=== Work request ===
From the records below, work out how many lines contain "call". Reply with that number alone.

□ □ □ □ □ □ □

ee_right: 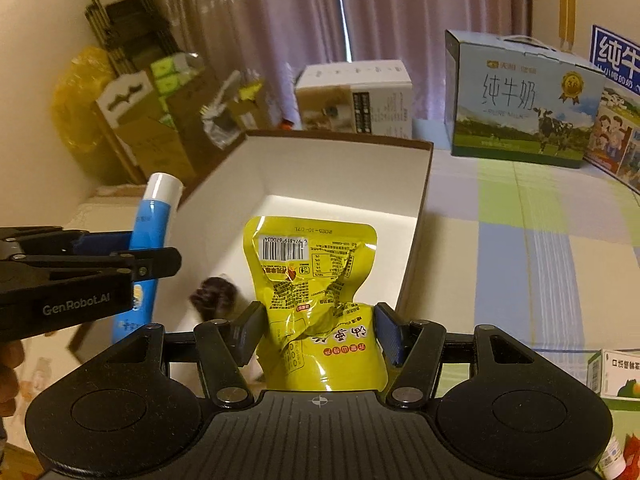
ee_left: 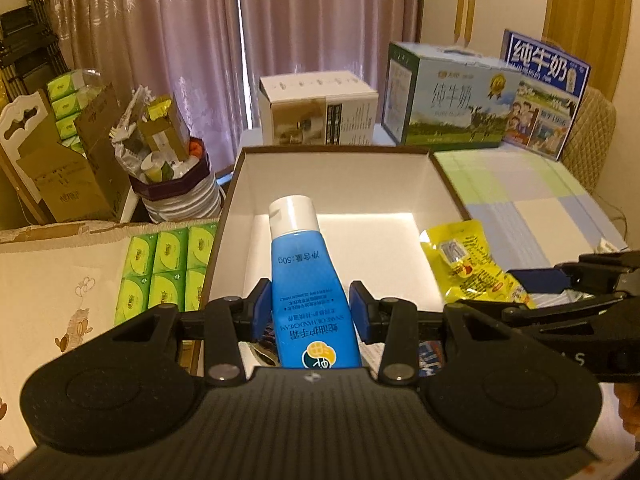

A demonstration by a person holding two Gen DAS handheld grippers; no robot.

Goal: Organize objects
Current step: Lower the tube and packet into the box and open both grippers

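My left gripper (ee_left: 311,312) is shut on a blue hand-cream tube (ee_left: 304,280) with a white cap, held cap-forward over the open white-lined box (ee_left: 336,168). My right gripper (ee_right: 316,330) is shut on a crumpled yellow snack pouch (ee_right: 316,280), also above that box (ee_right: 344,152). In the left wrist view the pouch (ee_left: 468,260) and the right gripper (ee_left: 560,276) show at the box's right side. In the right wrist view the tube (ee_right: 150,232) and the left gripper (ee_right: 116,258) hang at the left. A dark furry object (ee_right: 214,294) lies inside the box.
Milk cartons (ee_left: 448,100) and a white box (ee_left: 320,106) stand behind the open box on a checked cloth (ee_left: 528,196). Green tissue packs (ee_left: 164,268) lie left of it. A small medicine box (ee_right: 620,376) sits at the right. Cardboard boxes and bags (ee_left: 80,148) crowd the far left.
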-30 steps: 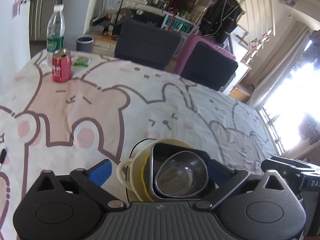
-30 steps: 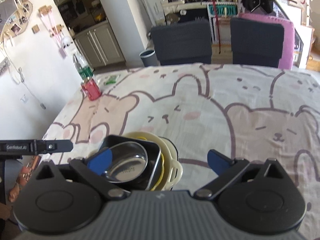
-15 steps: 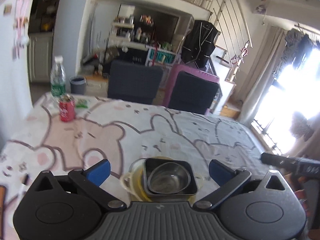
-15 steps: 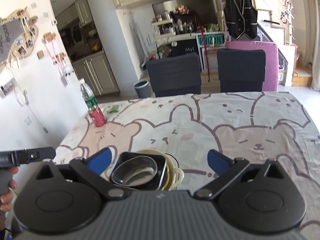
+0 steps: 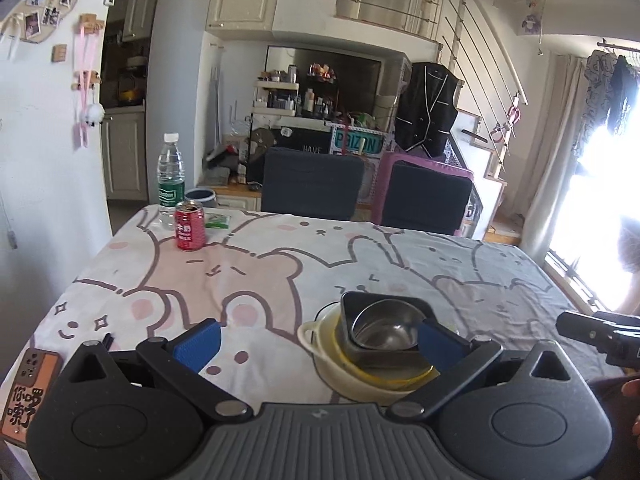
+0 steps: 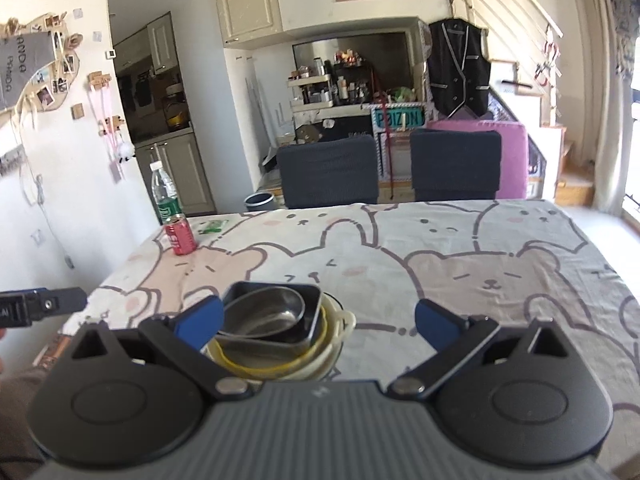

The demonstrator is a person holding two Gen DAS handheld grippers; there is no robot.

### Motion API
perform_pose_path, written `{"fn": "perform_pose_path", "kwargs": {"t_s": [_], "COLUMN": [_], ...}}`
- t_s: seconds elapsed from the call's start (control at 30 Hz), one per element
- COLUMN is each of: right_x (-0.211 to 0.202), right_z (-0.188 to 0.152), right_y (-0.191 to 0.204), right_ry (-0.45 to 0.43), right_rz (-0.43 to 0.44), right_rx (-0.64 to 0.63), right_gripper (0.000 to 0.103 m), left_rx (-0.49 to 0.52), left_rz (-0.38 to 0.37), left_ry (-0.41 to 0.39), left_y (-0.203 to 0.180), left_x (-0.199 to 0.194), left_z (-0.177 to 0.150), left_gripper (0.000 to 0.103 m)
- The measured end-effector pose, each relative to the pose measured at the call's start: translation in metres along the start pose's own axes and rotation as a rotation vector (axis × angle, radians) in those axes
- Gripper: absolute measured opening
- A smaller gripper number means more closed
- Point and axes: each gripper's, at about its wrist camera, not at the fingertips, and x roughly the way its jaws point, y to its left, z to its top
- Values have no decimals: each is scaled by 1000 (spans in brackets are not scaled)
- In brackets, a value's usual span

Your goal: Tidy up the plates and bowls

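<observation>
Stack of dishes (image 5: 372, 344): we see it on the near part of the table, on the cartoon-bear tablecloth (image 5: 280, 264), and nothing holds it.
Steel bowl (image 5: 384, 328): it sits on top, inside the dark square dish, and in the right wrist view it looks a little tilted.
Dark square dish (image 6: 308, 316): it rests in the yellow bowl, with one corner pointing to the right in the right wrist view.
Yellow bowl (image 6: 256, 364): we see only its rim, as a ring under the dark dish.
Cream bowl (image 5: 320, 344): it is the lowest one that we can see, and a small handle stands out on its left side in the left wrist view.
Left gripper (image 5: 318, 338): its blue fingers are spread wide with nothing between them; the right finger pad (image 5: 434, 344) lies in front of the stack, but we cannot tell if it touches.
Right gripper (image 6: 318, 320): it is also wide apart and empty; the left finger pad (image 6: 200, 320) is just beside the stack, and contact is not clear to us.
Red can (image 5: 190, 225): it stands upright at the far left corner of the table, well apart from the stack.
Water bottle (image 5: 171, 180): upright, just behind the can.
Green packet (image 5: 218, 221): it lies flat, near the can on its right.
Phone (image 5: 28, 390): at the near left edge, with an orange case.
Chairs (image 5: 312, 188): two dark ones stand at the far side of the table.
</observation>
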Motion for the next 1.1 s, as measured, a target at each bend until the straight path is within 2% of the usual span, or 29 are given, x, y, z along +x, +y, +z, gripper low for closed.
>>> {"fn": "perform_pose_path", "kwargs": {"t_s": [0.2, 0.43, 0.83, 1.1], "right_x": [-17, -26, -36, -38], "right_z": [-27, -47, -68, -74], "right_y": [4, 12, 12, 14], "right_ry": [-59, -81, -115, -107], "right_rz": [-38, -87, -148, -164], "right_rx": [-18, -47, -56, -86], "right_gripper": [103, 103, 103, 103], "left_rx": [37, 102, 133, 131], "left_rz": [10, 37, 26, 19], "left_ry": [-11, -31, -38, -26], "left_y": [-5, -14, -11, -12], "left_x": [-9, -15, -16, -14], "left_z": [-18, -32, -46, -48], "left_gripper": [103, 103, 103, 103]}}
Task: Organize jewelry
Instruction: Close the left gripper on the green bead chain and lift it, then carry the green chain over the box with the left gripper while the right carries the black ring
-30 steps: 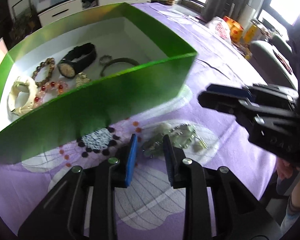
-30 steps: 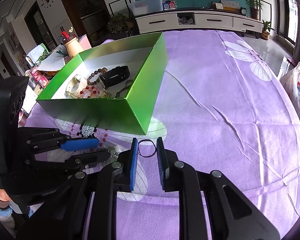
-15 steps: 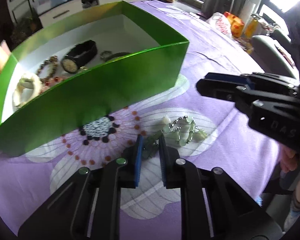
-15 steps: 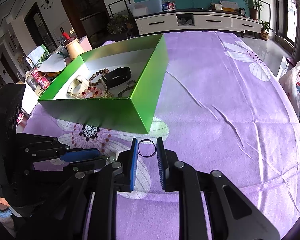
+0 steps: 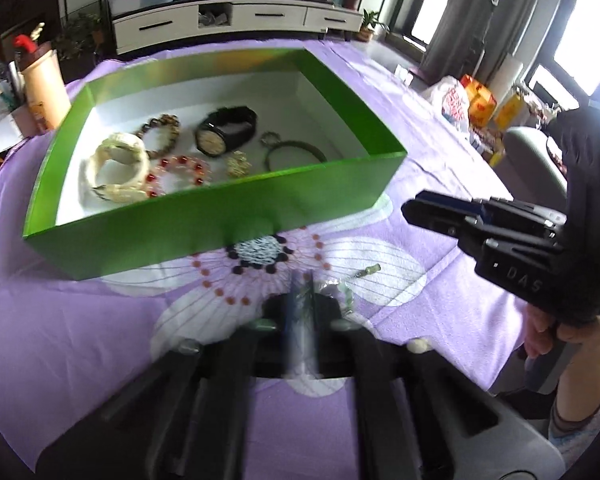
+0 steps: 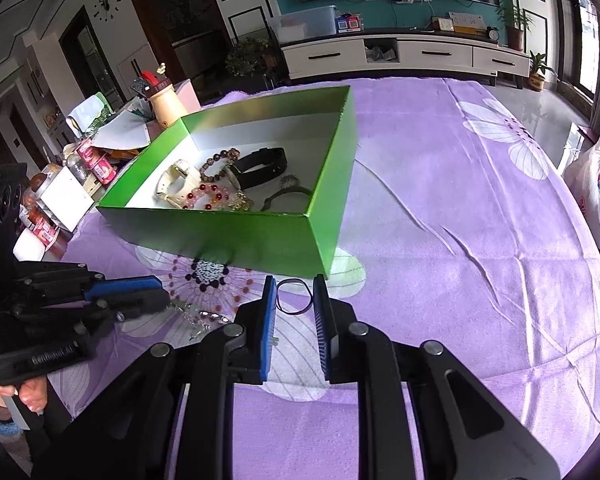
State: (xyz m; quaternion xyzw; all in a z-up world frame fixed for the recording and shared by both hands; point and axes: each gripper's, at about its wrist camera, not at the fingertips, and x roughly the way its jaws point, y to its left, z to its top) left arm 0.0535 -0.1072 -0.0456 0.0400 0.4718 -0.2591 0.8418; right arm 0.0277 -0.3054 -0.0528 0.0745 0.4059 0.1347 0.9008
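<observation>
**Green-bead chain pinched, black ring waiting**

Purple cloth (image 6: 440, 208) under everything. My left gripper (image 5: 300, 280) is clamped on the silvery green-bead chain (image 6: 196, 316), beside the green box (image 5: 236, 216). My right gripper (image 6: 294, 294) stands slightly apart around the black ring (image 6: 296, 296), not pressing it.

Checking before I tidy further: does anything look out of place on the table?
A small pale bead lies alone on the purple tablecloth, apart from the bracelet in the left gripper.
</observation>
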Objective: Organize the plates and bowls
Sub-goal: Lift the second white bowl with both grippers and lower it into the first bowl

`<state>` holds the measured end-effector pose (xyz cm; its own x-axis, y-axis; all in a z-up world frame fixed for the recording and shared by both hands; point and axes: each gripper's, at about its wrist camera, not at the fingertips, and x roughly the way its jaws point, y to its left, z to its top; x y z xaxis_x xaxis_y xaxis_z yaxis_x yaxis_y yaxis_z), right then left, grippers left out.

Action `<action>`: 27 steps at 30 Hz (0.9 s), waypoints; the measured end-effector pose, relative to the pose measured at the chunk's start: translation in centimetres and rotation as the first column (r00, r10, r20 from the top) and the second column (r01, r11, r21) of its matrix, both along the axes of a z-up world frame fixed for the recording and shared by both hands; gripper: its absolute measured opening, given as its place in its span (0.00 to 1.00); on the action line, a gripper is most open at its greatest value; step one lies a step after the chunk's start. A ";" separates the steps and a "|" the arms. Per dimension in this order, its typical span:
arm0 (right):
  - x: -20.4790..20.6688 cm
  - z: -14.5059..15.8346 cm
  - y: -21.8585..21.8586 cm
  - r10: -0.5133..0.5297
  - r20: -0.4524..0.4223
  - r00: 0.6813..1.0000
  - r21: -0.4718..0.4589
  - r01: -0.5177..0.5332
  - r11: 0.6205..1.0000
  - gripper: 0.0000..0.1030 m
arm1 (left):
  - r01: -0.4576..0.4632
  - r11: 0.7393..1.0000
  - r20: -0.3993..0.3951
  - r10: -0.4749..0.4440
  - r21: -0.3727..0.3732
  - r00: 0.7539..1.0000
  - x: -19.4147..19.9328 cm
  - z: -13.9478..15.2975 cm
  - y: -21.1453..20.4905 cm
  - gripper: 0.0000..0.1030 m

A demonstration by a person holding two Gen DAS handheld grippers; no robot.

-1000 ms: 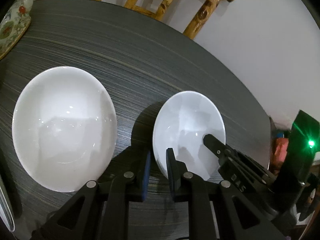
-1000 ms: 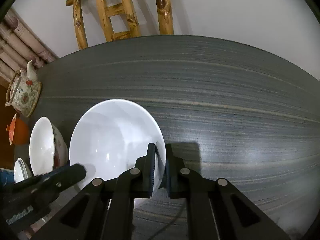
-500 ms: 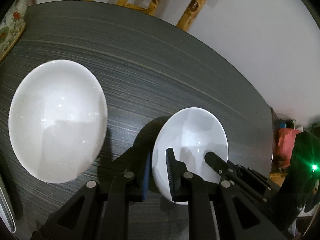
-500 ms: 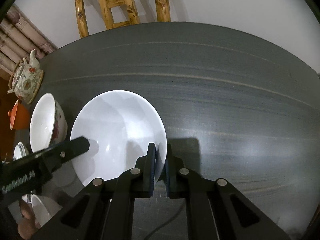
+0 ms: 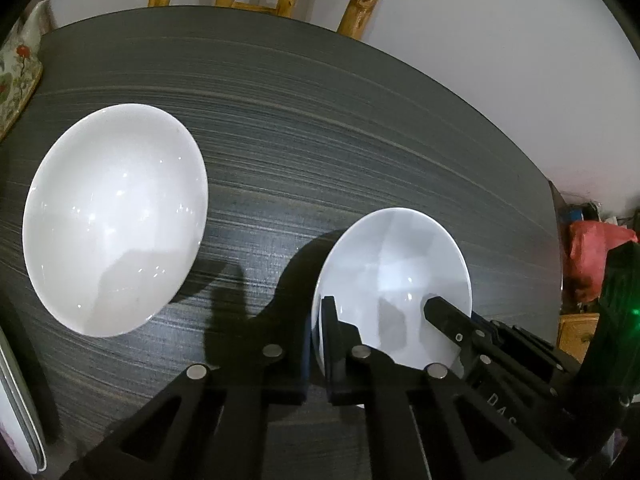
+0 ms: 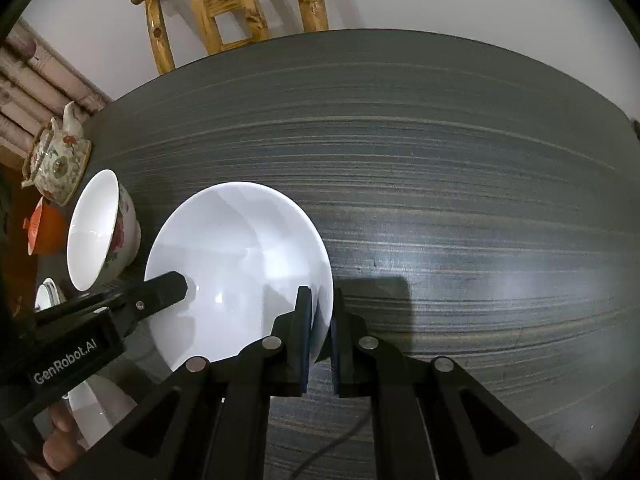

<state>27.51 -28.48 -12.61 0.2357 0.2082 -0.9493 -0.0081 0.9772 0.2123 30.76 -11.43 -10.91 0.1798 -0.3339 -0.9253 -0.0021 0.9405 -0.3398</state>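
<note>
A small white bowl (image 5: pixel 394 276) (image 6: pixel 240 272) sits on the dark striped table (image 5: pixel 320 128). My left gripper (image 5: pixel 319 318) is closing its jaws on the bowl's left rim, and the pads press on it. In the right wrist view the left gripper (image 6: pixel 176 284) comes in from the left. My right gripper (image 6: pixel 320 312) is shut on the opposite rim, and in the left wrist view the right gripper (image 5: pixel 438 308) reaches in over that side. A larger white bowl (image 5: pixel 116 216) with red flowers outside (image 6: pixel 96 232) stands apart to the left.
A flowered teapot (image 6: pixel 56 160) and an orange vessel (image 6: pixel 44 232) stand at the table's left edge. A wooden chair (image 6: pixel 228 12) is behind the table. A plate edge (image 5: pixel 16 400) shows at lower left. Red bag (image 5: pixel 592 256) lies beyond the right edge.
The left jaws have narrowed onto the small bowl's rim. The small bowl, with both grippers on it, has shifted away from the larger bowl, so the gap between the two is wider.
</note>
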 end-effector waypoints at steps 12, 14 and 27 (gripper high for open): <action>-2.6 1.3 0.7 -0.023 0.020 1.000 0.014 0.023 1.000 0.07 | 0.020 1.000 0.015 -0.020 0.000 1.000 -1.4 0.6 0.9 0.04; -3.1 1.8 1.0 -0.019 0.025 1.000 0.009 0.019 1.000 0.07 | 0.017 1.000 0.018 -0.017 -0.008 1.000 -1.7 1.0 1.0 0.04; -6.9 5.3 4.5 0.002 0.066 0.998 0.028 -0.004 1.000 0.07 | -0.001 1.000 0.072 0.001 -0.011 0.997 -5.0 3.6 4.2 0.04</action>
<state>20.61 -23.97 -7.36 0.2970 0.2358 -0.9253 -0.0263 0.9707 0.2389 25.77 -7.24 -7.30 0.2459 -0.3440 -0.9062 0.0218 0.9366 -0.3496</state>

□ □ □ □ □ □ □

=== Written solution ===
2